On Fri, Feb 09, 2007 at 10:49:48PM -0500, Rici Lake wrote:
That's exactly what it does (or would do).

This is how Lua works (currently) when an error is thrown:

1) the error function is called immediately when an
error is encountered, so it sees the current stack.

2) Then upvalues are closed back to the last pcall() (or to the
beginning of the stack.) That's necessary because the stack
is about to be popped back to that pcall().

3) Finally, the stack is popped back to the pcall, and control
is returned to the pcall.

That's precisely why I think that the upvalue closure
mechanism can be used as well to implement finalizers.
The proposed finalizer mechanism runs the finalizer during
the upvalue closure sequence, which means it will run
at step 2, above, ensuring that the finalizer executes
before the pcall is returned to.

In this case, could it be possible to have a C API to add a cleanup
function to the running CFunction (rather than messing with the error
handler) through the same mechanism (perhaps requiring reserving
a closure slot in advance, though ideally not)?

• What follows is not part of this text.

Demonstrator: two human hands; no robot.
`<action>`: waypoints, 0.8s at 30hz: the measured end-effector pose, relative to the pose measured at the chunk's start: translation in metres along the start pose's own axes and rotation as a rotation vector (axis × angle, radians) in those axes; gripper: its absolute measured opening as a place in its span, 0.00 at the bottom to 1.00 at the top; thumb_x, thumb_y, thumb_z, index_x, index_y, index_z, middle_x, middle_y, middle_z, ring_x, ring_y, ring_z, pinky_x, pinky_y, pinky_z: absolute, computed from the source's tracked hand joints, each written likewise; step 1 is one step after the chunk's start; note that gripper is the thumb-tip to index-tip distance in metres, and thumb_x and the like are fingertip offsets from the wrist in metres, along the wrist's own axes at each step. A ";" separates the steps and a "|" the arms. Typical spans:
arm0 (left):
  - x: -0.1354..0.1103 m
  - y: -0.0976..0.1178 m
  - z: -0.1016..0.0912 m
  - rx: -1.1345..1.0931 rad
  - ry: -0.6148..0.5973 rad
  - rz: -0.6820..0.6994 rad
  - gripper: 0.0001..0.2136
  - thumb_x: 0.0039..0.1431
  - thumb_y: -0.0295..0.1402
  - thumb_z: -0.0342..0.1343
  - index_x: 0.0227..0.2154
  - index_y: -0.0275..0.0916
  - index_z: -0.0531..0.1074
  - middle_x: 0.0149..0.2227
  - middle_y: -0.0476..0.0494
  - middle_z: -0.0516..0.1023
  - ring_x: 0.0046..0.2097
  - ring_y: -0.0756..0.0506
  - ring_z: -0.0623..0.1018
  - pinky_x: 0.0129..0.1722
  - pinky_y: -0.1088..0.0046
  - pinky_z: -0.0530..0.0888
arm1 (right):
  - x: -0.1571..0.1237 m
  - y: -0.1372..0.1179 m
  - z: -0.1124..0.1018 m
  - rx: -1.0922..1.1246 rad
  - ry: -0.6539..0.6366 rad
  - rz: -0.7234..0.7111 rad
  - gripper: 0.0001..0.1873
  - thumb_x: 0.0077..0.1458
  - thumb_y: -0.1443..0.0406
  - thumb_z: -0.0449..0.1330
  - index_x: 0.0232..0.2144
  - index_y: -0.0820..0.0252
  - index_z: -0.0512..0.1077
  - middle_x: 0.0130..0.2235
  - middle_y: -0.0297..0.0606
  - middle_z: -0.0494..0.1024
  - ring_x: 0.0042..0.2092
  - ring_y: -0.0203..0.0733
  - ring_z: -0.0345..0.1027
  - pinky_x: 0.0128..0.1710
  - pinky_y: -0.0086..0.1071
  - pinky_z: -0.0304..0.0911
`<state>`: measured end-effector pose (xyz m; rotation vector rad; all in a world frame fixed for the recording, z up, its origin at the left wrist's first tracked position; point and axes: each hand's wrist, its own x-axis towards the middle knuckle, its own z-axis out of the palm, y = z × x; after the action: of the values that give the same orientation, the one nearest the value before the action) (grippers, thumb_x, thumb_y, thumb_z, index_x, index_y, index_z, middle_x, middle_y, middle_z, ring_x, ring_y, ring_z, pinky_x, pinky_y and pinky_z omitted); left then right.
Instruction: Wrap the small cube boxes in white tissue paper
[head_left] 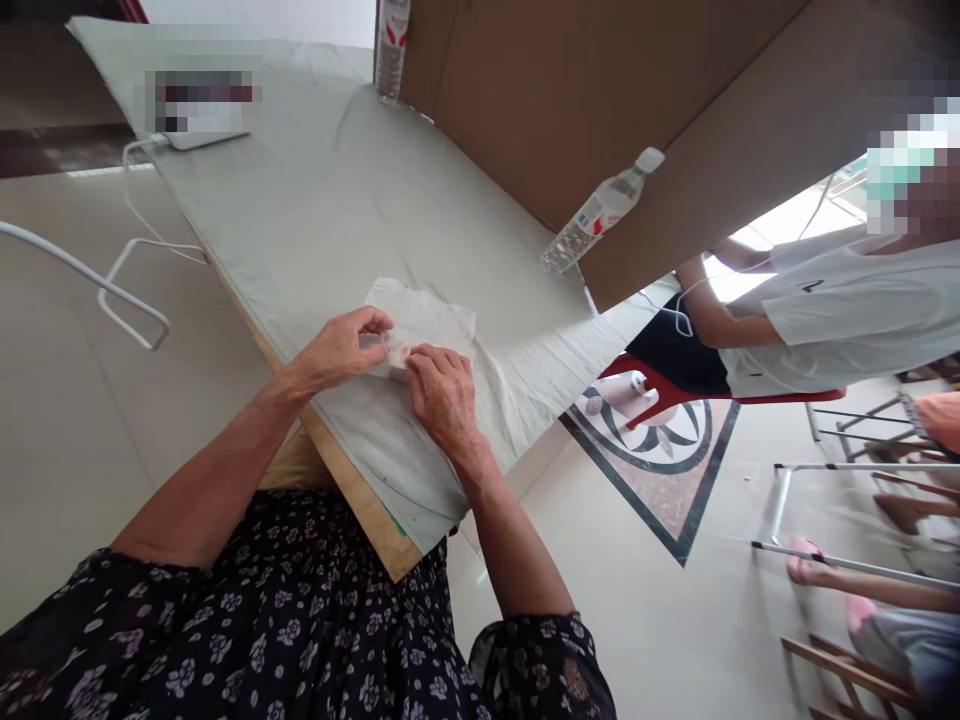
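Over a crumpled white sheet (442, 318) of paper or thin cloth, both my hands work close together near the table's front edge. My left hand (337, 348) curls its thumb and forefinger around a small translucent piece (373, 342), its kind too unclear to name. Fingers bent and close together, my right hand (445, 392) presses on a small pale block-like thing (397, 372) lying between the hands. The right hand's fingers partly cover it, so I cannot tell what it is.
A pale cloth (300, 200) covers the table. Large brown cardboard (540, 100) stands at the back right, with one water bottle (600, 212) leaning by it and another bottle (391, 50) upright. A white device (210, 125) lies far left. A seated person (825, 310) is at right.
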<state>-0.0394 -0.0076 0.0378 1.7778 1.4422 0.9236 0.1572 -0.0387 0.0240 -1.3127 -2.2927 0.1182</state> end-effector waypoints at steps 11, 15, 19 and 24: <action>-0.001 -0.012 0.002 0.225 0.048 -0.137 0.13 0.53 0.35 0.56 0.42 0.43 0.75 0.25 0.51 0.73 0.28 0.45 0.72 0.32 0.68 0.67 | 0.005 0.000 -0.007 -0.108 -0.107 -0.043 0.13 0.70 0.62 0.55 0.53 0.48 0.74 0.52 0.41 0.78 0.52 0.50 0.66 0.51 0.42 0.58; -0.006 -0.016 -0.004 0.308 0.050 -0.178 0.13 0.55 0.35 0.56 0.43 0.42 0.76 0.28 0.48 0.76 0.31 0.43 0.75 0.35 0.67 0.69 | 0.009 -0.001 -0.007 -0.177 -0.139 -0.063 0.14 0.70 0.61 0.56 0.54 0.49 0.73 0.51 0.43 0.77 0.51 0.50 0.65 0.49 0.43 0.57; -0.013 -0.022 -0.012 0.390 0.124 -0.224 0.18 0.55 0.44 0.60 0.45 0.40 0.76 0.38 0.40 0.81 0.38 0.39 0.79 0.39 0.63 0.72 | 0.013 -0.002 -0.009 -0.216 -0.157 -0.094 0.13 0.70 0.61 0.56 0.53 0.50 0.73 0.50 0.43 0.76 0.50 0.51 0.65 0.48 0.44 0.56; -0.015 -0.031 -0.017 0.428 0.141 -0.287 0.24 0.51 0.53 0.63 0.45 0.41 0.76 0.34 0.41 0.83 0.38 0.37 0.80 0.36 0.65 0.72 | 0.018 -0.001 -0.010 -0.225 -0.174 -0.117 0.10 0.69 0.61 0.58 0.49 0.51 0.75 0.49 0.43 0.77 0.49 0.51 0.64 0.47 0.44 0.55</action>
<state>-0.0715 -0.0162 0.0190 1.7530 2.0448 0.6325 0.1538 -0.0255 0.0399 -1.3174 -2.5862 -0.0702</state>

I think so. As with regular Lua functions, you should be able to use
the call-frame's "Slot 0"; the upvalue finalizer is not actually stored
on the stack; it just refers to the (absolute) stack level.

The cleanup function would have to be a regular lua_CFunction and it
wouldn't have access to the Lua stack when it ran. Also, it would always
run (not just on errors). But that might solve some problems, anyway.

Bear in mind that I haven't actually tried to write this patch,
although the original message from 2005 does have quite a lot
of code in it; if the idea works, it should be pretty simple
to implement.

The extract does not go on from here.